*Task objective*
Set down all of the data exactly as it appears.

Records contained in a dataset
=== Begin Enclosure ===

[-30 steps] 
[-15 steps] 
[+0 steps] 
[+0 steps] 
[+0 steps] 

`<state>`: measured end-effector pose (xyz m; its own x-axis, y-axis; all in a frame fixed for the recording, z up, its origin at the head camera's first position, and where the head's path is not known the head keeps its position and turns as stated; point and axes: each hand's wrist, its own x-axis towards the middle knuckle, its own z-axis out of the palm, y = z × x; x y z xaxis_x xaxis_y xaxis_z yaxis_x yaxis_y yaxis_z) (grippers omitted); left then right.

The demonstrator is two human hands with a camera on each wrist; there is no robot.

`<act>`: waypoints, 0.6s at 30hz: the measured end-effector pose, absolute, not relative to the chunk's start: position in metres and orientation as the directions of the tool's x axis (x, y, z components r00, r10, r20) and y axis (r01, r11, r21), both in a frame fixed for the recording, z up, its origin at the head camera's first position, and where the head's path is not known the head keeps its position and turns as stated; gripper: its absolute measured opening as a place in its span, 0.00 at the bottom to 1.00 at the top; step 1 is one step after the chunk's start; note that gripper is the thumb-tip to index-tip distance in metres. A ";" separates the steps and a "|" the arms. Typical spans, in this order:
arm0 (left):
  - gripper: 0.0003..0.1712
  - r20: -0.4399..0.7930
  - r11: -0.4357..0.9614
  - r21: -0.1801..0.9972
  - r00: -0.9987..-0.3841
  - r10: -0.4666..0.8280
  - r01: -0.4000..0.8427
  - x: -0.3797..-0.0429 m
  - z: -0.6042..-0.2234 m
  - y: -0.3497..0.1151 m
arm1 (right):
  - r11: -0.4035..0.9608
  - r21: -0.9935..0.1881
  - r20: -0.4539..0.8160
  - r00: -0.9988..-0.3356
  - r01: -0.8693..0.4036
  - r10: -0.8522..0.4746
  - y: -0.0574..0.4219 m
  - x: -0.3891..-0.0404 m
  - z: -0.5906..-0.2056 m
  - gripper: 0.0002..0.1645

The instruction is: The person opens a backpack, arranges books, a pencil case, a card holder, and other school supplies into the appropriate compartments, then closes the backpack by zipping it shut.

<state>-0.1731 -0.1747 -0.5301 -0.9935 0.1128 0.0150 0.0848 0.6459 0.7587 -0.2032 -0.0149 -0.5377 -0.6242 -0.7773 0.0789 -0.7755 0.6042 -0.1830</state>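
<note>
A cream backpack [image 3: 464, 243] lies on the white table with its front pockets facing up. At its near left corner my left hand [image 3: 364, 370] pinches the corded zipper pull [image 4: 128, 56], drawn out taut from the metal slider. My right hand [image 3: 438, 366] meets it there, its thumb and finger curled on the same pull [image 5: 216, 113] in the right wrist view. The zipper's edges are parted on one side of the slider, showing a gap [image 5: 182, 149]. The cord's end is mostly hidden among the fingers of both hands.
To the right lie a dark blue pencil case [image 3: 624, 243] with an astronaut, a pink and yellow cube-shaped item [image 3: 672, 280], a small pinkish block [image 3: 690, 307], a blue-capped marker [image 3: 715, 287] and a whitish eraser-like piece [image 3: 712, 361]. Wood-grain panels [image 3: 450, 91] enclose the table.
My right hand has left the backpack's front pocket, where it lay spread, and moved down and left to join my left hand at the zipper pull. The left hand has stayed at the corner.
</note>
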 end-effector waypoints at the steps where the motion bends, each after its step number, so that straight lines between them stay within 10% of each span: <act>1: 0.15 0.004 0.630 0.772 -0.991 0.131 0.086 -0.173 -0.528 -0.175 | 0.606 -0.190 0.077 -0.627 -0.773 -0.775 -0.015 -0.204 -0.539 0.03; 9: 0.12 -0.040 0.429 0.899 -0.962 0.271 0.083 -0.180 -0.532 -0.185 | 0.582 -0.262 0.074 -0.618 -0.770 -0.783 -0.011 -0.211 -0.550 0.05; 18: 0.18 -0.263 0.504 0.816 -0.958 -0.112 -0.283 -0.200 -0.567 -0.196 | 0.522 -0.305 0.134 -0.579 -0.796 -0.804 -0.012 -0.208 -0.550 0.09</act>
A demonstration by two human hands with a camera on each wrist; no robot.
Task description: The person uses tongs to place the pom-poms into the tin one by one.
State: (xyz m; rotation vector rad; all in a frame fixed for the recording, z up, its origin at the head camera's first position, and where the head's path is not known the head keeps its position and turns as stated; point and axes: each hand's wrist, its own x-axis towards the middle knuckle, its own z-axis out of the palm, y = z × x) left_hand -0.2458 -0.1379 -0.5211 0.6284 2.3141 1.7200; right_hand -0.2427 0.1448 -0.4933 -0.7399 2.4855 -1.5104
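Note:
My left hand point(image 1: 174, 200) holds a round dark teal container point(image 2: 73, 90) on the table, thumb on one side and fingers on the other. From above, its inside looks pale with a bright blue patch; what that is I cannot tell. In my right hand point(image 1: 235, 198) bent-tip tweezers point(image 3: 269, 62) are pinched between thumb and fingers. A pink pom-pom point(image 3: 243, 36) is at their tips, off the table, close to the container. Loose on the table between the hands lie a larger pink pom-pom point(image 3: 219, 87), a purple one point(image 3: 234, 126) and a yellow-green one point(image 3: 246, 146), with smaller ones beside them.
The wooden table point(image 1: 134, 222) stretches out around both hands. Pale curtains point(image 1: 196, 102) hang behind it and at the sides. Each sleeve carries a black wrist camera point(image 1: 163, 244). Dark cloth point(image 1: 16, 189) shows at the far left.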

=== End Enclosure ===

*Task result*
[-30 steps] 
[-15 steps] 
[+0 steps] 
[+0 steps] 
[+0 steps] 

`<state>`: measured end-effector pose (xyz m; its own x-axis, y-axis; all in a frame fixed for the recording, z up, its origin at the head camera's first position, and where the head's path is not known the head keeps its position and turns as stated; point and axes: each hand's wrist, its own x-axis towards the middle knuckle, its own z-axis out of the palm, y = z × x; x y z xaxis_x xaxis_y xaxis_z yaxis_x yaxis_y yaxis_z) (grippers omitted); left then right.

The demonstrator is two human hands with a camera on each wrist; there is no robot.

`<act>`: waypoints, 0.6s at 30hz: the measured end-effector pose, absolute, not relative to the chunk's start: position in metres and orientation as the directions of the tool's x axis (x, y, z components r00, r10, r20) and y axis (r01, r11, r21), both in a frame fixed for the recording, z up, its origin at the head camera's first position, and where the head's path is not known the head keeps its position and turns as stated; gripper: its absolute measured opening as a place in its span, 0.00 at the bottom to 1.00 at the top; step 1 is one step after the chunk's start; note that gripper is the thumb-tip to index-tip distance in metres. A ";" separates the steps and a "|" the arms. Typical spans, in this order:
arm0 (left):
  - gripper: 0.0003..0.1712
  - r20: -0.4399..0.7930
  - r11: -0.4357..0.9614
  - r21: -0.1801..0.9972
  - r00: -0.9987..-0.3841
  - r10: -0.4666..0.8280
  - r01: -0.4000..0.8427
  - x: -0.3797..-0.0429 m
  - z: -0.6042..-0.2234 m
  - y: -0.3497..0.1151 m
arm1 (right):
  - r11: -0.4035..0.9608
  - r21: -0.9935..0.1881
  - r20: -0.4539..0.8160
  - r00: -0.9988..-0.3356
  - r01: -0.8693..0.4036
  - r10: -0.8522..0.4746
  - y: -0.0574..0.4219 m
  - x: -0.3891..-0.0404 m
  - z: -0.5906..-0.2056 m
  - gripper: 0.0002..0.1645

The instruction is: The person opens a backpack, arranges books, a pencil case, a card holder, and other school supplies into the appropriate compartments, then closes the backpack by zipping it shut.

<state>-0.1731 -0.1747 -0.5301 -0.9935 0.1128 0.0150 0.0848 0.6459 0.7587 -0.2032 -0.0149 -0.5377 -0.6242 -0.7773 0.0789 -0.7755 0.6042 -0.1830</state>
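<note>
A cream backpack [image 3: 464, 243] lies on the white table with its front pockets facing up. At its near left corner my left hand [image 3: 364, 370] pinches the corded zipper pull [image 4: 128, 56], drawn out taut from the metal slider. My right hand [image 3: 438, 366] meets it there, its thumb and finger curled on the same pull [image 5: 216, 113] in the right wrist view. The zipper's edges are parted on one side of the slider, showing a gap [image 5: 182, 149]. The cord's end is mostly hidden among the fingers of both hands.
To the right lie a dark blue pencil case [image 3: 624, 243] with an astronaut, a pink and yellow cube-shaped item [image 3: 672, 280], a small pinkish block [image 3: 690, 307], a blue-capped marker [image 3: 715, 287] and a whitish eraser-like piece [image 3: 712, 361]. Wood-grain panels [image 3: 450, 91] enclose the table.
My right hand has left the backpack's front pocket, where it lay spread, and moved down and left to join my left hand at the zipper pull. The left hand has stayed at the corner.
</note>
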 end-effector waypoints at the steps where the motion bends, each after its step number, so that straight lines between them stay within 10% of each span: <act>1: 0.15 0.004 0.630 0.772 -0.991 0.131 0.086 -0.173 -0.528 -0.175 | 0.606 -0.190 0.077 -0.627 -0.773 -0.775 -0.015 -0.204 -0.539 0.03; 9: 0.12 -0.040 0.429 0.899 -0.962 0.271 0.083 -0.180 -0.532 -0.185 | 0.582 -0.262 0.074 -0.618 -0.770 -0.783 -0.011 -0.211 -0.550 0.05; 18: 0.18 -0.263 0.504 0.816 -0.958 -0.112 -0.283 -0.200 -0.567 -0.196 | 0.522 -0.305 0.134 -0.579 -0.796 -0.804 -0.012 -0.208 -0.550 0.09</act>
A demonstration by two human hands with a camera on each wrist; no robot.
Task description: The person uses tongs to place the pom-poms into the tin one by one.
State: (xyz m; rotation vector rad; all in a frame fixed for the recording, z up, its origin at the head camera's first position, and where the head's path is not known the head keeps its position and turns as stated; point and axes: each hand's wrist, its own x-axis towards the middle knuckle, its own z-axis out of the palm, y = z × x) left_hand -0.2458 -0.1379 -0.5211 0.6284 2.3141 1.7200; right_hand -0.2427 0.1448 -0.4933 -0.7399 2.4855 -1.5104
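Note:
My left hand point(image 1: 174, 200) holds a round dark teal container point(image 2: 73, 90) on the table, thumb on one side and fingers on the other. From above, its inside looks pale with a bright blue patch; what that is I cannot tell. In my right hand point(image 1: 235, 198) bent-tip tweezers point(image 3: 269, 62) are pinched between thumb and fingers. A pink pom-pom point(image 3: 243, 36) is at their tips, off the table, close to the container. Loose on the table between the hands lie a larger pink pom-pom point(image 3: 219, 87), a purple one point(image 3: 234, 126) and a yellow-green one point(image 3: 246, 146), with smaller ones beside them.
The wooden table point(image 1: 134, 222) stretches out around both hands. Pale curtains point(image 1: 196, 102) hang behind it and at the sides. Each sleeve carries a black wrist camera point(image 1: 163, 244). Dark cloth point(image 1: 16, 189) shows at the far left.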

Nothing else is needed, and the exercise is over.